Kathy Antoniotti


GREEN: Deputy Service Director Paul Oberdorfer doesn’t hesitate when asked when the city’s worst flooding in recent memory occurred.



It was the day a car floated down a street in the city of 26,000 residents.



“July 19, 2011,” Oberdorfer said, remembering the date weather service gauges at Akron-Canton Airport recorded 4.73 inches of rain falling in about three hours.



As Tropical Storm Sandy moved up the East Coast on Monday, it was merging with two other weather fronts to create a longer rain event that, over four or five days, could produce nearly as much precipitation as the 2011 storm, said meteorologist John Mayers of the National Weather Service in Cleveland.



“The entire event could produce 2, 3 or 4 inches of rain, so that’s not out of the question,” he said.



As of noon Monday, the Akron-Canton Airport had recorded 1.63 inches of rain since it started Friday, Mayers said.



“When [Hurricane Sandy] first started, it was indirectly enhancing our precipitation,” he said.



The weather service predicted that as much as another 1.5 inches of rain could fall between Monday evening and today from the colossal storm covering the eastern half of the country, he said.



“The front will stall over Pennsylvania for approximately 18 hours, bringing [us] high winds and more rain,” Mayers said.



Blizzard warnings have been posted in the Appalachian mountain areas, he said.



A high-wind warning issued Monday by the weather service said Northeast Ohio residents could expect sustained winds of 30 to 40 mph with gusts of 55 to 60 mph through 4 p.m. Tuesday.



Due to the strong winds and saturated ground, residents can expect downed trees and power lines, the weather service warned.



More than a year ago, Green began preparations to prevent another incident such as the flooding from the 2011 storm. Mayor Dick Norton immediately established a Storm Water Initiative Committee of experts to develop a long-term plan to deal with the issue.



Oberdorfer was called upon to chair the committee.



Although the stormwater was confined to two or three hot spots, council allocated up to $250,000 for immediate fixes in older residential neighborhoods when floodwater overwhelmed clogged storm lines and smaller-capacity pipes.



At the time, service crews, reduced to having only an option of closing streets, were frustrated because they were unable to offer more help for flooded residential properties.

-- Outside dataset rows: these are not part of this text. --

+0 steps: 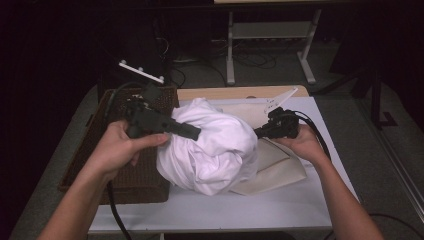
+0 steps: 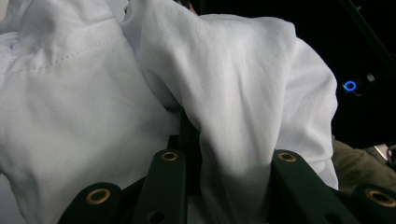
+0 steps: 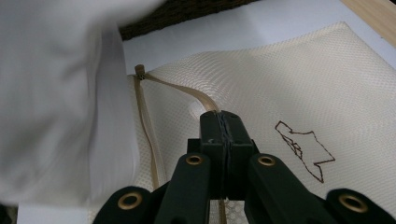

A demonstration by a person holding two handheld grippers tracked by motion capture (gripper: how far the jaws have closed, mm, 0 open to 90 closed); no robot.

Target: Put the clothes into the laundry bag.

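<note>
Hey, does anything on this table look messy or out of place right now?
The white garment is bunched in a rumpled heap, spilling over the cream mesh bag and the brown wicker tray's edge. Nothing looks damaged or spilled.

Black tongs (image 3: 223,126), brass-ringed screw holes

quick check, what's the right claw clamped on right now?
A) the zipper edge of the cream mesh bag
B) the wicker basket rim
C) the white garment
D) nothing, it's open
A: in the right gripper view the right claw has its jaws pressed together on the tan zipper edge of the cream mesh bag, while the white crumpled cloth garment lies off to the side.
</note>
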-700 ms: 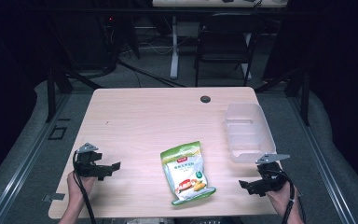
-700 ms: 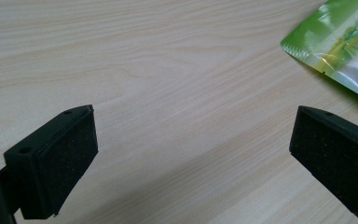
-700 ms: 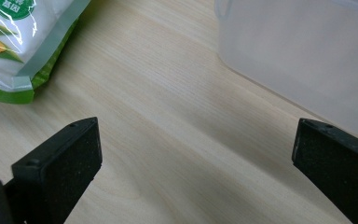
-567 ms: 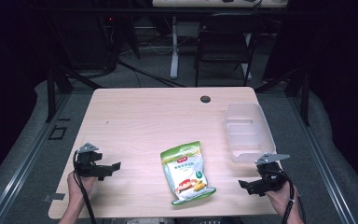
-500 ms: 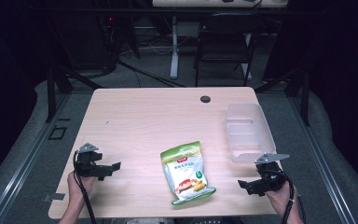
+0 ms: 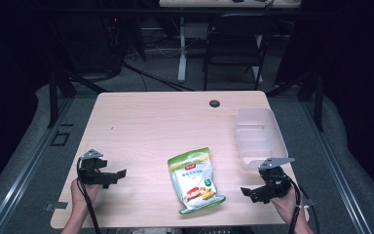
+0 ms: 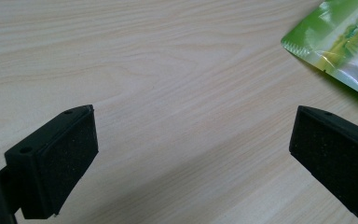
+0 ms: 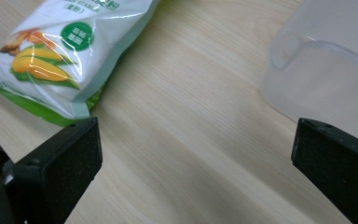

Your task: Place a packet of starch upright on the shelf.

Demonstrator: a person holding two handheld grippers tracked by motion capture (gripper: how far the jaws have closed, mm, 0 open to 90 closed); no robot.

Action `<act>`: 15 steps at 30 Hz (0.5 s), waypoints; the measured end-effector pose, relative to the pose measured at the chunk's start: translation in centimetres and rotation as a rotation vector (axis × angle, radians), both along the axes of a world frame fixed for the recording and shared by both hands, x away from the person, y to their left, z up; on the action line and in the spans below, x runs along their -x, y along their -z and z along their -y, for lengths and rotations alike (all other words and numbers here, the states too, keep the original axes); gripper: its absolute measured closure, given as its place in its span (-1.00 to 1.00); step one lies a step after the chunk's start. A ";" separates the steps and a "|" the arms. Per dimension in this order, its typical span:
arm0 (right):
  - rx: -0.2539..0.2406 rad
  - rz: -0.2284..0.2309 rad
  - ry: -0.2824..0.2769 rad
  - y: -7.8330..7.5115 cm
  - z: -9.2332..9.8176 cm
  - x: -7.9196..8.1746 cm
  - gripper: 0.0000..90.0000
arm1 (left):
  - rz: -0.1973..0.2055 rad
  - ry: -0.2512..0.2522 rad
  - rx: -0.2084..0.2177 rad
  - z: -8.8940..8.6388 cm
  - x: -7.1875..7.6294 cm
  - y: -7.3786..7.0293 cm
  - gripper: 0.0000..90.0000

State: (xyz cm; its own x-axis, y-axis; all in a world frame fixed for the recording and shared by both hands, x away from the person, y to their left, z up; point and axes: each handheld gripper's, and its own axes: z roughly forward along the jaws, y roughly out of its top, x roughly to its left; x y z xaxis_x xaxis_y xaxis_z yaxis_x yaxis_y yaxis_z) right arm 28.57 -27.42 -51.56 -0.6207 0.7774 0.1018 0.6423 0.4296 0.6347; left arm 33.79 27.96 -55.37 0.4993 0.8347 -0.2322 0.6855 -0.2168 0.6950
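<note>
1. Two grippers wait low over the desk (image 6: 141, 122), one at each near corner: the left gripper (image 6: 119, 174) by the near left corner, the right gripper (image 6: 246, 191) by the near right corner, each aimed inward at the middle.
2. Both stand with jaws spread wide and nothing between them; the left gripper view (image 7: 186, 154) and the right gripper view (image 8: 193, 158) show bare wood in the gap.
3. Between the two, near the front edge, lies the snack bag (image 6: 195, 179), flat on its back and slightly askew, label up. It is well apart from either gripper, so either one could reach it.
4. Along the right edge sits a clear plastic tub (image 6: 258, 136), its open top up, just beyond the right gripper. It probably stands there to take the bag, though that is my guess.
5. A small dark round fitting (image 6: 215, 103) sits by the far edge; I cannot tell what it is.
6. Compared with the earlier frames, little differs: bag and tub lie where they were, the left gripper is in the same place, and the right gripper has shifted only a touch, if at all.
</note>
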 end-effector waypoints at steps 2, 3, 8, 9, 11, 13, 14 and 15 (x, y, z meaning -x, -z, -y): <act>0.002 -0.007 -0.032 -0.3 -0.7 -0.2 -0.96 | 0.000 0.002 -0.002 0.0 0.0 0.0 -0.98; 0.002 -0.007 -0.032 -0.3 -0.7 -0.2 -0.96 | 0.000 0.002 -0.002 0.0 0.0 0.0 -0.98; 0.003 -0.010 -0.070 -0.7 -1.8 -0.6 -0.96 | 0.002 0.004 -0.004 0.2 0.0 0.0 -0.98; 0.000 -0.009 -0.070 -0.7 -2.0 -0.7 -0.96 | 0.002 0.005 -0.003 0.2 0.0 0.0 -0.98; 0.008 -0.017 -0.092 -1.1 -2.7 -1.0 -0.96 | 0.000 0.006 -0.005 0.2 0.0 0.0 -0.98; 0.002 -0.016 -0.097 -1.3 -3.1 -1.1 -0.96 | 0.002 0.006 -0.005 0.2 0.0 -0.1 -0.98; 0.002 -0.016 -0.097 -1.3 -3.1 -1.1 -0.96 | 0.002 0.006 -0.005 0.2 0.0 -0.1 -0.98; -0.004 -0.020 -0.106 -1.5 -3.3 -1.3 -0.96 | 0.003 0.005 -0.004 0.2 0.0 -0.1 -0.98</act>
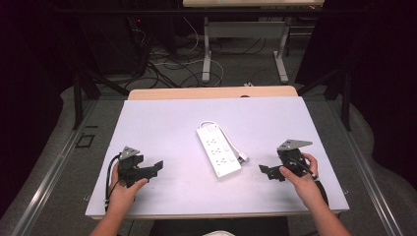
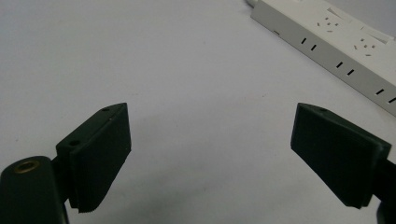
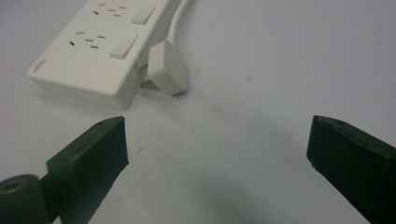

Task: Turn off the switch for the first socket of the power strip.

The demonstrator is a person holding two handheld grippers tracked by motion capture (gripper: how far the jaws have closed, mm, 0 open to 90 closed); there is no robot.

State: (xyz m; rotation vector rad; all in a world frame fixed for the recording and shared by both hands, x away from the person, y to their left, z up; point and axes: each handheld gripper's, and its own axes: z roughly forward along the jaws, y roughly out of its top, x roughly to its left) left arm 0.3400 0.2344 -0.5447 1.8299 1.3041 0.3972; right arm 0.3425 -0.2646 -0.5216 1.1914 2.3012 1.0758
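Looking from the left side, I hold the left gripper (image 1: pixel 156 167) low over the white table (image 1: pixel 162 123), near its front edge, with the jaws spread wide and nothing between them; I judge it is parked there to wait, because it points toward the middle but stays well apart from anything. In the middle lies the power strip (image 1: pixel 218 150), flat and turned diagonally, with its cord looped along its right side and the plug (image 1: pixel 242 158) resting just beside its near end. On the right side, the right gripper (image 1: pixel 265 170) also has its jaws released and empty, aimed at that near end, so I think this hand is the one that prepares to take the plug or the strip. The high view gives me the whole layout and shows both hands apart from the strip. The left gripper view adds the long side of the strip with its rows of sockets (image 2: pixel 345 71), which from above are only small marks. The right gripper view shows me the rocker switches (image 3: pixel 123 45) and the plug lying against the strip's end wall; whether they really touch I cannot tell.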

In 2012, crews began installing debris screens in the stormwater drainage pipes to catch leaves and other objects and prevent them from plugging the system.



“Our crews started cleaning the debris screens and checking the water channels Saturday and Sunday,” in preparation for the storm, Oberdorfer said.



Additionally, residents will see service crews responding in a repurposed fire department rescue squad that transports equipment needed to clean clogged drains.



The Storm Water Response Unit also houses a new, $70,000 camera that uses the latest technology to allow crews to see inside under-performing drainage pipes so they can determine the problem, such as whether the pipes are blocked by tree roots or contain broken tile, Oberdorfer said.



“They can go in and inspect ahead of the storm,” he said.



A crumbling culvert was replaced this year at Mayfair and Mount Pleasant roads, and engineering studies are being done to fix problems caused by old, small-capacity drainage lines in Hightower Estates, he said.



Today, barring flooding that overwhelms the system, service workers have done all they can do to prevent a recurrence of the worst flood in recent memory in the 20-year-old city.



But, just in case, hours at the Service Department will be extended until 7:30 p.m. today. The office will be fully staffed for immediate response with three employees available and the service supervisor, Oberdorfer said Monday. Residents can call the dispatch center at 330-896-6610 for help.



Hours at the city’s recycle center, at 5383 S. Massillon Road, will be extended from 8 a.m. to 6 p.m. today and Wednesday to accept brush and tree debris.